Kaleidoscope
by Elioclya
Summary: The Doctor's mind may be full of darkness, but there are those that bring colour with them. [The founding story for my Colours series.]


Once his mind had been full of colours. It had even been a little irritating at times; so many colours, all there, even when he was so far away, so completely estranged from those they represented. But more often it was a gentle comfort, a subtle reminder.

Some colours were a constant, a faint but steady link to his heritage; others came only briefly but burned more brightly in his mind. When they were gone it took a while to readjust; even where the colours had clashed, they were missed. Often, if they stayed long enough, even those that seemed in contrast began to fit, finding their own place in his personal kaleidoscope.

But then it shattered.

The colours disappeared; they vanished into darkness in one terrible moment. Grey reigned in his mind and there was nothing left.

Pink. A subtle shade of pink. Just on the edge of the dark whirlpool that is his mind, there is colour, and it is slowly becoming stronger, painting over some of the grey. Just one, a strangely bright, beautiful colour.

But gently, irresistibly, it is pulling other colours with it. There is a brilliant shade of fuchsia, glaringly bright and a little overwhelming. A dark green. Clashing in his mind, and yet somehow both blending with the gentle pink that brings them. Other colours begin to come into his mind, some only briefly; there is a dark blue which clings to the pink and fuchsia but which fades too fast, and a mauve which he reacts to instinctively.

And then there is another, a dark red.
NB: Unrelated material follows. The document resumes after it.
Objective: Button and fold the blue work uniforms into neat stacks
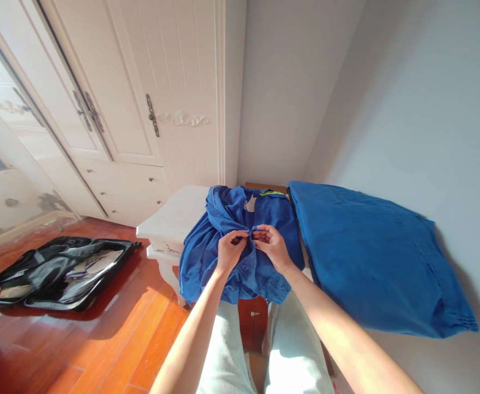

It seems to blend with the pink and together they swallow up even more of the darkness. For a while his mind teems with colours, the red and the pink at the heart of it. His mind lightens and its true silver begins to shine through the darkness once more, mixing with the pink and the red.

But then the colours seem to fade and the darkness creeps back. The pink is gone. And then the red is gone forever. And he succumbs to the darkness completely.

The pink returns, but it is not only pink. It is mixed with a river of gold and it is dazzling. He feels the red burn once more, brighter than it ever was before. And the pink-gold seems to bring back light to the world.

The red is still there, in the back of his mind, but no longer fused with the pink and the silver, and no longer bright enough to help burn away the darkness. But the pink-gold is stronger now, and it pulls the silver in. Colours dance in his mind, some soon forgotten, others ingrained forever.

The fuchsia and the dark green have returned, and they no longer clash so violently. The dark green is becoming brighter; the fuchsia perhaps a little less overwhelming. There is an orange which he has known before, which seems a little less bright than it once was, but which burns on determinedly. There is a creamy white which fills his mind; the silver resists, then is irresistibly pulled toward it; he tries to hold on to it but it is lost. The blue returns briefly, the same and yet different.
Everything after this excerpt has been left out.